Task:
What you return must match the listing below word for word.

--- Dataset content Enclosed Below ---

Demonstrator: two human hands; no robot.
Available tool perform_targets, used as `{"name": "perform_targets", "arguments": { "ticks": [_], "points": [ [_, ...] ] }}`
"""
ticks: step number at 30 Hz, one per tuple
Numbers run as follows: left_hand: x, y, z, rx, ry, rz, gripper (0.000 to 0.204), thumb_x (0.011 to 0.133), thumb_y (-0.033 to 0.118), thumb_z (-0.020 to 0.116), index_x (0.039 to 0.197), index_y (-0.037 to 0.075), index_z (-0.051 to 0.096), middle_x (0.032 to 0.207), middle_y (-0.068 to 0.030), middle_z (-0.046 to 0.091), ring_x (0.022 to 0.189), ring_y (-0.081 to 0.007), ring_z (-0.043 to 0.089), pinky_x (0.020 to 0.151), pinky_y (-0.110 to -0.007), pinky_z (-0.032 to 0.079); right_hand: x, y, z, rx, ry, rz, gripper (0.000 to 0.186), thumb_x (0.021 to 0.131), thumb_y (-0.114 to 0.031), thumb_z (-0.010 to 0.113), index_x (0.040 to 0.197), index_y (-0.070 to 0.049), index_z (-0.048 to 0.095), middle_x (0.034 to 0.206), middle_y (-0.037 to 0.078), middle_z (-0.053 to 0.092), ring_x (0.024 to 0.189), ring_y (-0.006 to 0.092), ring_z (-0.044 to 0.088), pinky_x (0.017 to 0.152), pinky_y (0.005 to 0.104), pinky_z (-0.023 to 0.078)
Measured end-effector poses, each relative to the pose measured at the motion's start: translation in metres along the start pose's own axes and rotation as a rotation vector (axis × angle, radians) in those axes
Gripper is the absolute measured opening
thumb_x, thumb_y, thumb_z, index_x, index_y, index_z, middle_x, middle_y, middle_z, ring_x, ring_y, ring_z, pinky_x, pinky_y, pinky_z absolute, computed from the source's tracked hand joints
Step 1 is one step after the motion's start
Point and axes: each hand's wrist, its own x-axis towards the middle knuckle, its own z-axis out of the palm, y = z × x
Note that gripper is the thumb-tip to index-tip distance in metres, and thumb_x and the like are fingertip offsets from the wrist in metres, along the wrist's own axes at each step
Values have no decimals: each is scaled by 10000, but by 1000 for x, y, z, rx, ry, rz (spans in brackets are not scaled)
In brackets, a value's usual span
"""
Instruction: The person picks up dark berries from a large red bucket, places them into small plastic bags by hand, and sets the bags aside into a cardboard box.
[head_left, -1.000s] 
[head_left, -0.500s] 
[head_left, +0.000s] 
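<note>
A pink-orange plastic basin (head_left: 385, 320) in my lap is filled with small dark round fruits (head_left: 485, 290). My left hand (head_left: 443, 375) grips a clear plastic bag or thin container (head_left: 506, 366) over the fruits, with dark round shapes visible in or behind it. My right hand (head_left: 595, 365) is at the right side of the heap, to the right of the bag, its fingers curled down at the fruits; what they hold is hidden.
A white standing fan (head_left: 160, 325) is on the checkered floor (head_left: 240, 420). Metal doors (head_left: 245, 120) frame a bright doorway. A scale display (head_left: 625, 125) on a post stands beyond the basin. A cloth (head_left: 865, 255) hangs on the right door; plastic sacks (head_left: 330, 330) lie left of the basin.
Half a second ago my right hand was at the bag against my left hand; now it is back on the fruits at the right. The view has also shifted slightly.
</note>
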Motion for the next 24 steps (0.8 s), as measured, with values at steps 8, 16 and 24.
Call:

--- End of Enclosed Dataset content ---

Expected answer:
Demonstrator: two human hands; no robot.
Available tool perform_targets, used as `{"name": "perform_targets", "arguments": { "ticks": [_], "points": [ [_, ...] ] }}`
"""
ticks: step number at 30 Hz, one per tuple
Numbers run as follows: left_hand: x, y, z, rx, ry, rz, gripper (0.000 to 0.204), thumb_x (0.011 to 0.133), thumb_y (-0.033 to 0.118), thumb_z (-0.020 to 0.116), index_x (0.039 to 0.197), index_y (-0.037 to 0.075), index_z (-0.051 to 0.096), middle_x (0.032 to 0.207), middle_y (-0.068 to 0.030), middle_z (-0.046 to 0.091), ring_x (0.022 to 0.189), ring_y (-0.081 to 0.007), ring_z (-0.043 to 0.089), pinky_x (0.020 to 0.151), pinky_y (-0.110 to -0.007), pinky_z (-0.032 to 0.079); right_hand: x, y, z, rx, ry, rz, gripper (0.000 to 0.186), thumb_x (0.021 to 0.131), thumb_y (-0.114 to 0.031), thumb_z (-0.010 to 0.113), index_x (0.040 to 0.197), index_y (-0.070 to 0.049), index_z (-0.048 to 0.095), middle_x (0.034 to 0.206), middle_y (-0.037 to 0.078), middle_z (-0.053 to 0.092), ring_x (0.024 to 0.189), ring_y (-0.006 to 0.092), ring_z (-0.044 to 0.088), pinky_x (0.017 to 0.152), pinky_y (0.005 to 0.104), pinky_z (-0.023 to 0.078)
Measured end-effector poses, each relative to the pose measured at the motion's start: translation in metres along the start pose's own axes and rotation as a rotation vector (axis × angle, radians) in those axes
Gripper is the absolute measured opening
thumb_x, thumb_y, thumb_z, index_x, index_y, index_z, middle_x, middle_y, middle_z, ring_x, ring_y, ring_z, pinky_x, pinky_y, pinky_z absolute, computed from the source's tracked hand joints
Step 1 is one step after the motion's start
Point and axes: each hand's wrist, its own x-axis towards the middle knuckle, its own z-axis out of the palm, y = z × x
Note that gripper is the thumb-tip to index-tip distance in metres, and thumb_x and the like are fingertip offsets from the wrist in metres, along the wrist's own axes at each step
Values have no decimals: each is scaled by 10000, but by 1000 for x, y, z, rx, ry, rz (spans in brackets are not scaled)
In brackets, a value's usual span
"""
Instruction: The person picks up dark berries from a large red bucket, places them into small plastic bags by hand, and sets the bags aside into a cardboard box.
[head_left, -1.000s] 
[head_left, -0.500s] 
[head_left, +0.000s] 
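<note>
A pink-orange plastic basin (head_left: 385, 320) in my lap is filled with small dark round fruits (head_left: 485, 290). My left hand (head_left: 443, 375) grips a clear plastic bag or thin container (head_left: 506, 366) over the fruits, with dark round shapes visible in or behind it. My right hand (head_left: 595, 365) is at the right side of the heap, to the right of the bag, its fingers curled down at the fruits; what they hold is hidden.
A white standing fan (head_left: 160, 325) is on the checkered floor (head_left: 240, 420). Metal doors (head_left: 245, 120) frame a bright doorway. A scale display (head_left: 625, 125) on a post stands beyond the basin. A cloth (head_left: 865, 255) hangs on the right door; plastic sacks (head_left: 330, 330) lie left of the basin.
Half a second ago my right hand was at the bag against my left hand; now it is back on the fruits at the right. The view has also shifted slightly.
</note>
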Motion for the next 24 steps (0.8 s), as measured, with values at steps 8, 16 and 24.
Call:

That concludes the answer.